Hazon
- Formation: 2000; 26 years ago
- Founder: Nigel Savage
- Type: Non-profit
- Focus: Sustainability
- Headquarters: New York City, United States
- Website: hazon.org

= Hazon =

American nonprofit organization

Hazon (חָזוֹן ) is an American nonprofit organization based in New York City that seeks to "create new vision" in the Jewish community through outdoor and environmental education. It was founded in 2000 by its British-born CEO Nigel Savage. The organization claims to be America's "largest faith-based environmental organization". Hazon's advisory board of directors is chaired by Ruth Messinger.

In 2023, Hazon merged with the Pearlstone Retreat Center to form a new organization called Adamah.

== Name and aims ==
In Hebrew, hazon means "vision".

In March 2019, Hazon issued a cease and desist order to stop an Israeli right-wing organization that is against same-sex marriages and promotes a Jewish religious agenda from using its trademarked name. Savage has stated that the messages from the Israeli organization "radically stand against all that we have done, and all that we have tried to do, since our founding in 2000".
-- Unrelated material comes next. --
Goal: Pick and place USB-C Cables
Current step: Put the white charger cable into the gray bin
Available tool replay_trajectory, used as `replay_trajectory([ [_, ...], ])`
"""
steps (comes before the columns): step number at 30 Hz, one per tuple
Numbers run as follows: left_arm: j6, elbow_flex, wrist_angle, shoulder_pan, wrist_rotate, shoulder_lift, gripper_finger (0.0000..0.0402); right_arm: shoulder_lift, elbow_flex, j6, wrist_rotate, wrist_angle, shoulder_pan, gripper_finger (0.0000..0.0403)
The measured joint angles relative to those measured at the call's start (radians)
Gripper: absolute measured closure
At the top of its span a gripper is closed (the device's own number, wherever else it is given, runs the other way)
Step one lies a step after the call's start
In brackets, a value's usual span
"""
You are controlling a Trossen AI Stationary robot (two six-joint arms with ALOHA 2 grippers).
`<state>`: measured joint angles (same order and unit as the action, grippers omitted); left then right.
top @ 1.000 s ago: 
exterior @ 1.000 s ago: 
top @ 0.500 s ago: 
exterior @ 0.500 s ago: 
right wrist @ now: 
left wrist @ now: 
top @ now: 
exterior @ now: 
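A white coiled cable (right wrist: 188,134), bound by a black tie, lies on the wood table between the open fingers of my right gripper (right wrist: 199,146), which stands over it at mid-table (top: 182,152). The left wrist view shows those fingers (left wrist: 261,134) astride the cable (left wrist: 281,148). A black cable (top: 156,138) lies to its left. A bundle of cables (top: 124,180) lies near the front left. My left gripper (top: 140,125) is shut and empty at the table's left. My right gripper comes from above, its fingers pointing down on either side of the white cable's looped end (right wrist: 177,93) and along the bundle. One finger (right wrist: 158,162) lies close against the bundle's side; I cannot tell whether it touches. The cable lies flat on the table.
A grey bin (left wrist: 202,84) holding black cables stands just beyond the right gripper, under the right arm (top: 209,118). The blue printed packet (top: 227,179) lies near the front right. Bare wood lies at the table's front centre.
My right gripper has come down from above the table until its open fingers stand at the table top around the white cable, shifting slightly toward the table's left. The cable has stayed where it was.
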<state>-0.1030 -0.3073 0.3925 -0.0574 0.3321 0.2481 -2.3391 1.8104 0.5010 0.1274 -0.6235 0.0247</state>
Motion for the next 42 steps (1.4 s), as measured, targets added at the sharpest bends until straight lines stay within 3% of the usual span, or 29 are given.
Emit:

Hazon promotes what it calls "immersive JOFEE experiences". JOFEE stands for Jewish, Outdoor, Food, Farming & Environmental Education.

== Events ==
Hazon is best known for the Jewish environmental bike rides it organizes in the New York City region, and for its joint sponsorship of the Israel Ride, a fundraiser in Israel benefitting both Hazon and the Arava Institute for Environmental Studies. Hazon's first program was a six-week cross-USA bike ride, from Washington state to Washington, D.C. The New York ride, which takes place during Labor Day weekend each year, combines a shabbaton on the Friday and Saturday, with two days of cycling on the Sunday and Monday. The first New York ride was held in 2001. The Israel Ride has been held since 2003.

Hazon also promotes programs on issues related to food. It convenes the annual Hazon Food Conference every December. Its Tuv Ha'aretz program sponsors Jewish communities (including synagogues, Jewish Community Centers, and schools) to build community supported agriculture programs (i.e., farm shares), and to engage in study of Jewish sources and traditions as they relate to healthy eating. Tuv Ha'aretz is a Hebrew phrase that suggests both "best of the land" and "good for the land".

The organization has created an initiative called the Seal of Sustainability aimed at promoting "sustainable lifestyles and environmental consciousness".

== COVID-19 pandemic ==
During the COVID-19 pandemic, Hazon promoted the growing of produce in gardens which have been likened to the war time Victory gardens.

In July 2020, the organization announced the layoffs of 35 percent of its staff following the COVID-19 pandemic. The organization claimed a loss of $2.5 million due to canceled events.